**What the exercise asks**
Lines of the material that include the string "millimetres" should be returned.

**Dataset extract**
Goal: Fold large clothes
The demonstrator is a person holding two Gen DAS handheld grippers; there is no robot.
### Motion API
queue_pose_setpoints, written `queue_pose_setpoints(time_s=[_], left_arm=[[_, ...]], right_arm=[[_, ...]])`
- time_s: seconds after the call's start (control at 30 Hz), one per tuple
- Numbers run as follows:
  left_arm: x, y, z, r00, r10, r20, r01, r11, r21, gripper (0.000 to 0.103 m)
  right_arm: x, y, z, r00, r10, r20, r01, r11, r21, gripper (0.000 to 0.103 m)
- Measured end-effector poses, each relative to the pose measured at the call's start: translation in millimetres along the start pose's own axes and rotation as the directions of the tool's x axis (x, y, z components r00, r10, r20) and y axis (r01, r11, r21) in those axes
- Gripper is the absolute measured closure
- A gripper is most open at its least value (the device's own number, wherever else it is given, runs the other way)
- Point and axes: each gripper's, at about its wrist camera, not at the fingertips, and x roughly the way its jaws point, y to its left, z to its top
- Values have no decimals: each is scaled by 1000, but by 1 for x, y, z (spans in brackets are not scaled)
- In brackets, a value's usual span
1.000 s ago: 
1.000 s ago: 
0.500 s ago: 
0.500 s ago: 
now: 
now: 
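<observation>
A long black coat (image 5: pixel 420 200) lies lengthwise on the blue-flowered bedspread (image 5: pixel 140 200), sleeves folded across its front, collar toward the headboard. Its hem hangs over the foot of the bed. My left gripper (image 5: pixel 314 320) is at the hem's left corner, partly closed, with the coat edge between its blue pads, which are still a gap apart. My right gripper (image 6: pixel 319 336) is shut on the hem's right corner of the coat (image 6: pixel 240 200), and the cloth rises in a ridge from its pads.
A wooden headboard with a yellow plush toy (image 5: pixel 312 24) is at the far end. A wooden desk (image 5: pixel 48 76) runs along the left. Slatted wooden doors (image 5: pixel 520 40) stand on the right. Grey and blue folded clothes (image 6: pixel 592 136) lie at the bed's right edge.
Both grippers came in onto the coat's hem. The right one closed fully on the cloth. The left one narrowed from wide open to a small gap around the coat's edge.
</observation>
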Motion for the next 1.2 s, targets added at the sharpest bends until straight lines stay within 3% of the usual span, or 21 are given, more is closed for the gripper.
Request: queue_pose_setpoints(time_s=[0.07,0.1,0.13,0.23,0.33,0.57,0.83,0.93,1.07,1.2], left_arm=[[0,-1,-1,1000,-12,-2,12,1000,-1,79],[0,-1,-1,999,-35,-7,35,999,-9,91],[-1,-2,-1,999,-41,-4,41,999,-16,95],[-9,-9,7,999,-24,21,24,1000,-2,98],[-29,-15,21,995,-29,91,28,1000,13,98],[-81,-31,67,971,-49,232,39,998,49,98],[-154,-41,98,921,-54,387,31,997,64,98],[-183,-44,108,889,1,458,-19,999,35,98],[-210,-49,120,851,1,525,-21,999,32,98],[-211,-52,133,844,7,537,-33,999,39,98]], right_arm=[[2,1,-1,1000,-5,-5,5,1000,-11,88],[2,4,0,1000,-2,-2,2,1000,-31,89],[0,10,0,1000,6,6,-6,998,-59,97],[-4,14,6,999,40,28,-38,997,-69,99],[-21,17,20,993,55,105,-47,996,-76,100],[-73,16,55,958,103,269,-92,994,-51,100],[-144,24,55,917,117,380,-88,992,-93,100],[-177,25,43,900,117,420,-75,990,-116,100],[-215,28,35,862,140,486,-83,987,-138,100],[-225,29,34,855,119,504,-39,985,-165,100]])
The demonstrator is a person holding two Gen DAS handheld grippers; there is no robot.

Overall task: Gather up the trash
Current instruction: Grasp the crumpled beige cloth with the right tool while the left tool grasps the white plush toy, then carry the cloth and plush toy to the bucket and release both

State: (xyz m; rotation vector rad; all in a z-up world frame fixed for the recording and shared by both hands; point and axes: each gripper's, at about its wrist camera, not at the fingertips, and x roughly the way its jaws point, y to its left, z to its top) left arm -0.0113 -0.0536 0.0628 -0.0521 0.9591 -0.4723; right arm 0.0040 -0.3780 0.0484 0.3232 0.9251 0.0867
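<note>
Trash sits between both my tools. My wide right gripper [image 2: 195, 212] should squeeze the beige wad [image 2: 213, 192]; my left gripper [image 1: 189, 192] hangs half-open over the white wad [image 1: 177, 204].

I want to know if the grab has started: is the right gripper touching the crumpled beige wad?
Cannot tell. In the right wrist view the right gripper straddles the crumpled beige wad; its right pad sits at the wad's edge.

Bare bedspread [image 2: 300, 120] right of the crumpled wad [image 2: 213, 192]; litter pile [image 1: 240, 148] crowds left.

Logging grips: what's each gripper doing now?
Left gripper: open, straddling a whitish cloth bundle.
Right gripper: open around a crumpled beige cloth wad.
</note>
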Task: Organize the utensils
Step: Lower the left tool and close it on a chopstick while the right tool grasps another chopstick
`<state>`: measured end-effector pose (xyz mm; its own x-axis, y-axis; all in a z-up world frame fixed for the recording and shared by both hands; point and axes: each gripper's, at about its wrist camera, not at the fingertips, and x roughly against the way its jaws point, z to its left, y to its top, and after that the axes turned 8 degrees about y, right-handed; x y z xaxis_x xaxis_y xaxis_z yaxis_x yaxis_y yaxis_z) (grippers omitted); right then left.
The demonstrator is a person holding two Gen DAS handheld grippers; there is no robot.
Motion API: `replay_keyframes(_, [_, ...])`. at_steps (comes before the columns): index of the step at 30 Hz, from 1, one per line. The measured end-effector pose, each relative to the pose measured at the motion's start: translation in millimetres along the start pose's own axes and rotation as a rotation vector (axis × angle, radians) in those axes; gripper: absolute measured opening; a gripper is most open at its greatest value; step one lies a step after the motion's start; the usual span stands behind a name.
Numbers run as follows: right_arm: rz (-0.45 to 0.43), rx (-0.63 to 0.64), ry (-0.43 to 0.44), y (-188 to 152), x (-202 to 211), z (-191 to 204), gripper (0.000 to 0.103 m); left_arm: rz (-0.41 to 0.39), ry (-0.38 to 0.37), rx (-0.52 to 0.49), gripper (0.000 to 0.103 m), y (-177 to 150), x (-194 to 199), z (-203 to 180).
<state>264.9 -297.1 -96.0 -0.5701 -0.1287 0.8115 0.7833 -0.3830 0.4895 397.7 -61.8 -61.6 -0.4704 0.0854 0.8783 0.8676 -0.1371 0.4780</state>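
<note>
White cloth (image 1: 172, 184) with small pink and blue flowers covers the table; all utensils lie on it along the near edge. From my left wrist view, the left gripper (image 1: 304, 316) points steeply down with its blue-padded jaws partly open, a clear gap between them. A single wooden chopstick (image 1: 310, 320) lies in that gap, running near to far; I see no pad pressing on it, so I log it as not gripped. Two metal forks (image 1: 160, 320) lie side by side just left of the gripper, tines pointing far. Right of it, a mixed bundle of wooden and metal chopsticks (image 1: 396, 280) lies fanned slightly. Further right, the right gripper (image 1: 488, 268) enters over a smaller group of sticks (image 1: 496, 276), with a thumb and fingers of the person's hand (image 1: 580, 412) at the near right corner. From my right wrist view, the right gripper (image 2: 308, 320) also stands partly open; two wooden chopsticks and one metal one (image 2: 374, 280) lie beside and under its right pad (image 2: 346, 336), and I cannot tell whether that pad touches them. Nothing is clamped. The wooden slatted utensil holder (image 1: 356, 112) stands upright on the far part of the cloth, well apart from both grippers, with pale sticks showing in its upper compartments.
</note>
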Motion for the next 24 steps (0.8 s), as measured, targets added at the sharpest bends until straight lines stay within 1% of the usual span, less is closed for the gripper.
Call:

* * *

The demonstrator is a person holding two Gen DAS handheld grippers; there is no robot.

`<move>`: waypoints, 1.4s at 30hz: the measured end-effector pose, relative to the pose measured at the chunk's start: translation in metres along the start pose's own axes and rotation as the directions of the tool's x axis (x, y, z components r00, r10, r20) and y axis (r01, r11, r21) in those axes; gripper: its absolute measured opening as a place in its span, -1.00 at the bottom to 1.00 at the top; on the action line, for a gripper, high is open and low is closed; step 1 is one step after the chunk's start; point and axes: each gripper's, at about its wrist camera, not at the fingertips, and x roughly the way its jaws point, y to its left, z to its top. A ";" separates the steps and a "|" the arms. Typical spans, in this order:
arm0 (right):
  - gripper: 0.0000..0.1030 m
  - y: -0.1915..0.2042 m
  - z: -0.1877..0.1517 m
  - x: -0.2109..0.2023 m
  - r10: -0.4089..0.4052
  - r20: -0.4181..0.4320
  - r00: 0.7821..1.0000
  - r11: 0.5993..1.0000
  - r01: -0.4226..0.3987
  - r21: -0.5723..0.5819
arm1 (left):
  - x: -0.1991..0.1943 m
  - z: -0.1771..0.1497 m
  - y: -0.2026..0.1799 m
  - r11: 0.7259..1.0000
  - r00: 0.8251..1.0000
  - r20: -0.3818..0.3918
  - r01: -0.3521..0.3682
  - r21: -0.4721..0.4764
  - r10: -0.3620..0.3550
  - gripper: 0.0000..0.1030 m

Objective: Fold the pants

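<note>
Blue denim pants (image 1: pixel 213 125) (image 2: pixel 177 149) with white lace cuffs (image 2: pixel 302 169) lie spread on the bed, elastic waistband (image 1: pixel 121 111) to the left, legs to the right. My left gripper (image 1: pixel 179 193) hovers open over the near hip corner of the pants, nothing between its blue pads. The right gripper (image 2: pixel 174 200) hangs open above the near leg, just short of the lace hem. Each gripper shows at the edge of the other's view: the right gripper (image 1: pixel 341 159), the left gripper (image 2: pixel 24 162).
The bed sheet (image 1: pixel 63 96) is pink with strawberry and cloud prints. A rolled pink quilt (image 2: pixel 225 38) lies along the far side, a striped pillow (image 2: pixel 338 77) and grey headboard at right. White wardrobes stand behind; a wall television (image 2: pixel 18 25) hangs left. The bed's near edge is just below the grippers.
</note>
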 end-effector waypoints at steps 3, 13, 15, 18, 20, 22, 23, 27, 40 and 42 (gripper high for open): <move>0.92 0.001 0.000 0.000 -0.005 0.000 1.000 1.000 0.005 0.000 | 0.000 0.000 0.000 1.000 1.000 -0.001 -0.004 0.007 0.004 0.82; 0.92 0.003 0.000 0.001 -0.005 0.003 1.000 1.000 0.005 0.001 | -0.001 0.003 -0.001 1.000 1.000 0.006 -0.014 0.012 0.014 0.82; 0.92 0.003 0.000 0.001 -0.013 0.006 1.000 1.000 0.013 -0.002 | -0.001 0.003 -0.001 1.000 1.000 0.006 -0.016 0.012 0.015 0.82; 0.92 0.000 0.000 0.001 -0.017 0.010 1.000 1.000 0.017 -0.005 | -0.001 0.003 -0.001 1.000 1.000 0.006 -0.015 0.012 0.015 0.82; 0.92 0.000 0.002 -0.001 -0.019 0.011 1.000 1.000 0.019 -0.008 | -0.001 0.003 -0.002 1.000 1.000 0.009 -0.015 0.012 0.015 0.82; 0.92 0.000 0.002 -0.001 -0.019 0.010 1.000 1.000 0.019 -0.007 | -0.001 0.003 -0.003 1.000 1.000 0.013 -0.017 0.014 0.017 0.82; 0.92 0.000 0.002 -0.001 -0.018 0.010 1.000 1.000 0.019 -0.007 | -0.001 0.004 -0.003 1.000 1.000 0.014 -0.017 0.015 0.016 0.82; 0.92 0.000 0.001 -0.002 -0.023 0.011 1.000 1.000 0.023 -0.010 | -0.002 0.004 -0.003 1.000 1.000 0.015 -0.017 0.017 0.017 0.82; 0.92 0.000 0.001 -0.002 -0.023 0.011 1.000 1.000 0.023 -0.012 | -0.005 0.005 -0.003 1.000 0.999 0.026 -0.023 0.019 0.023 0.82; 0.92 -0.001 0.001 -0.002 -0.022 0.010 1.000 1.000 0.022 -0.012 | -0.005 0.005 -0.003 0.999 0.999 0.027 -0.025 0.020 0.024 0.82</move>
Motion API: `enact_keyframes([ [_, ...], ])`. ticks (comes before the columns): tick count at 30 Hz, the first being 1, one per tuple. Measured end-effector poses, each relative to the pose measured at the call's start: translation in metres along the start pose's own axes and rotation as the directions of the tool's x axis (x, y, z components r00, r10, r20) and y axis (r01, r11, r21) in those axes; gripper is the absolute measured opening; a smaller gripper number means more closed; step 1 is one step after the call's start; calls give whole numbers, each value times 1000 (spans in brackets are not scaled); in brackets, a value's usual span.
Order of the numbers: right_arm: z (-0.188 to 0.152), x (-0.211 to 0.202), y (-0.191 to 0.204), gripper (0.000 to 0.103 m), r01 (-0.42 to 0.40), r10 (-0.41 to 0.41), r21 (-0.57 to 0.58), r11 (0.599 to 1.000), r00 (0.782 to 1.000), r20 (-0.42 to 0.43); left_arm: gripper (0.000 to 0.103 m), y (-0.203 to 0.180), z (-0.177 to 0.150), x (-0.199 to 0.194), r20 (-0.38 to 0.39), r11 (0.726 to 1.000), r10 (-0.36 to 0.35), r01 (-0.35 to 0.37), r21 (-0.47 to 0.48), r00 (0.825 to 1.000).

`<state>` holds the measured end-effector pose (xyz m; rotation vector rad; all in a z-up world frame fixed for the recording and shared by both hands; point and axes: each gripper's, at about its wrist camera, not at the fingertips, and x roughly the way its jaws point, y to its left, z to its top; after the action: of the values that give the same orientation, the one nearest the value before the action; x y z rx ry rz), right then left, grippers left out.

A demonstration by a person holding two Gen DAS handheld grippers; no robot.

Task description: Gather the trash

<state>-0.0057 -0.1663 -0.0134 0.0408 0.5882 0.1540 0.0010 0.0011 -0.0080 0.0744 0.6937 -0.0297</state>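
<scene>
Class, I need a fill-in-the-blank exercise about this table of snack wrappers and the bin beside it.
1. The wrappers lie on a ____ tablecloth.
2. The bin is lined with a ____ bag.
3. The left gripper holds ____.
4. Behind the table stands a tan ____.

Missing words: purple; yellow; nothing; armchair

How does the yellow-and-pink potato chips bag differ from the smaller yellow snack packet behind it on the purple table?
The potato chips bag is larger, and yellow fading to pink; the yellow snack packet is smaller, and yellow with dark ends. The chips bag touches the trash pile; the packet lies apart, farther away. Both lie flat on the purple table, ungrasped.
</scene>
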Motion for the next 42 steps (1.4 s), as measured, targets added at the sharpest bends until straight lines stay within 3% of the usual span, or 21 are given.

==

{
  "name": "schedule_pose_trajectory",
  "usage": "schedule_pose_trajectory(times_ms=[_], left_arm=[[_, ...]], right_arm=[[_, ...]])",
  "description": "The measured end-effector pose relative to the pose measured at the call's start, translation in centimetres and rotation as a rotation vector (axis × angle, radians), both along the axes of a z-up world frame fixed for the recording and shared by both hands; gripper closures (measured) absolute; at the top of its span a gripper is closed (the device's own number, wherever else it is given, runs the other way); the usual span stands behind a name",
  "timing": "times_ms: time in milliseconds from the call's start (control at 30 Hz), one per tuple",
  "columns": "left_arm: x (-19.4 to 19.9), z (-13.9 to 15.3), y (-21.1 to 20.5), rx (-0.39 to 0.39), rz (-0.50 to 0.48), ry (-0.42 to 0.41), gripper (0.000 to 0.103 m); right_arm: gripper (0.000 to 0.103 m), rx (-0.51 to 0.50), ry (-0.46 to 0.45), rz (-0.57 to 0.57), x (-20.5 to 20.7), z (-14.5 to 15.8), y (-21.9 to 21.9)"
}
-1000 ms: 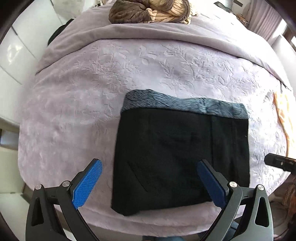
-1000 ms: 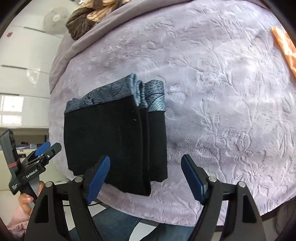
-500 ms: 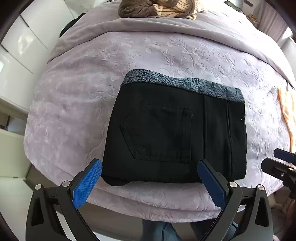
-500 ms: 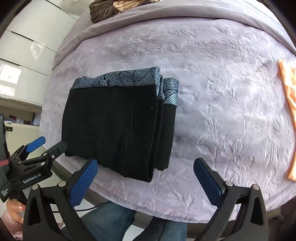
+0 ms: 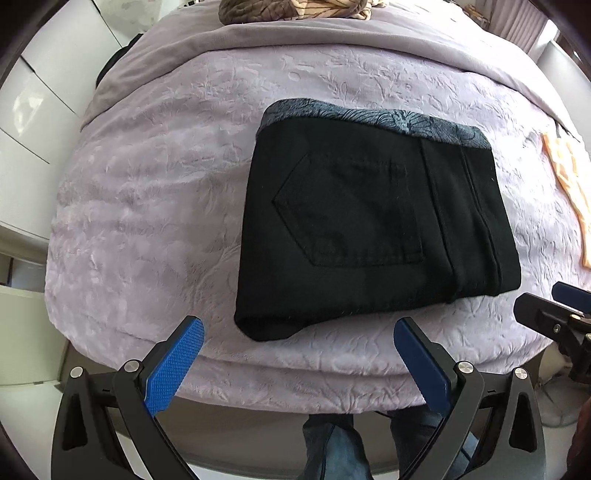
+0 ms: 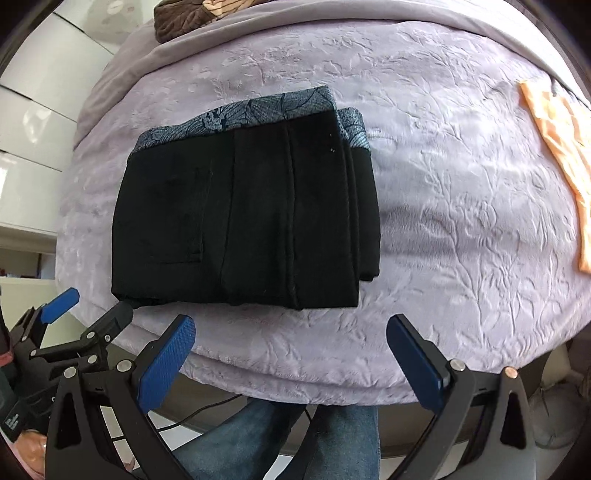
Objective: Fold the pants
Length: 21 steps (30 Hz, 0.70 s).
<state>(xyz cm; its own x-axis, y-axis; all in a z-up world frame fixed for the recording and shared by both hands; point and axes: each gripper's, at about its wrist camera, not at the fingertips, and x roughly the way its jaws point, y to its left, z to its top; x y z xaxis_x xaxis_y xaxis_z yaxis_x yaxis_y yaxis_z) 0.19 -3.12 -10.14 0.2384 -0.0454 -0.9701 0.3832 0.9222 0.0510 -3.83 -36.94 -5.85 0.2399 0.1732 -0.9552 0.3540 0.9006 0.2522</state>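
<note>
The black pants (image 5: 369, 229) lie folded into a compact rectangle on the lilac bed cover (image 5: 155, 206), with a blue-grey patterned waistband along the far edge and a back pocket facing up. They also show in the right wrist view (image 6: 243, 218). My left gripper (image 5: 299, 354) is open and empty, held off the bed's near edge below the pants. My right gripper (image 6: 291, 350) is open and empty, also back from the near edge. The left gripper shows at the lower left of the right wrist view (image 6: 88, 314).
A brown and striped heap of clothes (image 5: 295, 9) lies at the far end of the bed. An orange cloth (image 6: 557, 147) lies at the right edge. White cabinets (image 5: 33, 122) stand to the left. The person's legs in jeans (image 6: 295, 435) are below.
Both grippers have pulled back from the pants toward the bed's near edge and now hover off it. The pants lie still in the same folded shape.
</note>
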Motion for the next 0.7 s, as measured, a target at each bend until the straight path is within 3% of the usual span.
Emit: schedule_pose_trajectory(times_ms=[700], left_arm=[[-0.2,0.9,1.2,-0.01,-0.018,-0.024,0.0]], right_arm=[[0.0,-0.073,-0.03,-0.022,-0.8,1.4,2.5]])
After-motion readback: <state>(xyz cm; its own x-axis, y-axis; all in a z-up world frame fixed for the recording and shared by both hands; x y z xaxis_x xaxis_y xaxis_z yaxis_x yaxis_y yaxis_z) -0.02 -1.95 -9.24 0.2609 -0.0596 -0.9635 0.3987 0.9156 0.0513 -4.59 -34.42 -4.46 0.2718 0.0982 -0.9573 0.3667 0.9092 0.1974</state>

**Exercise result**
- Measured end-effector poses, each relative to the pose measured at the call's start: translation in millimetres along the start pose's own axes and rotation as the directions of the tool's x axis (x, y, z components r00, r10, r20) and y axis (r01, r11, r21) in those axes
Motion API: `replay_keyframes(_, [_, ...])`. at_steps (comes before the columns): index of the step at 30 Hz, from 1, one per line. The measured end-effector pose, each relative to the pose measured at the motion's start: translation in millimetres along the start pose's own axes and rotation as a rotation vector (axis × angle, radians) in those axes; gripper: absolute measured opening; a gripper is most open at its greatest value; step one lies a step after the motion's start; the usual span stands behind a name.

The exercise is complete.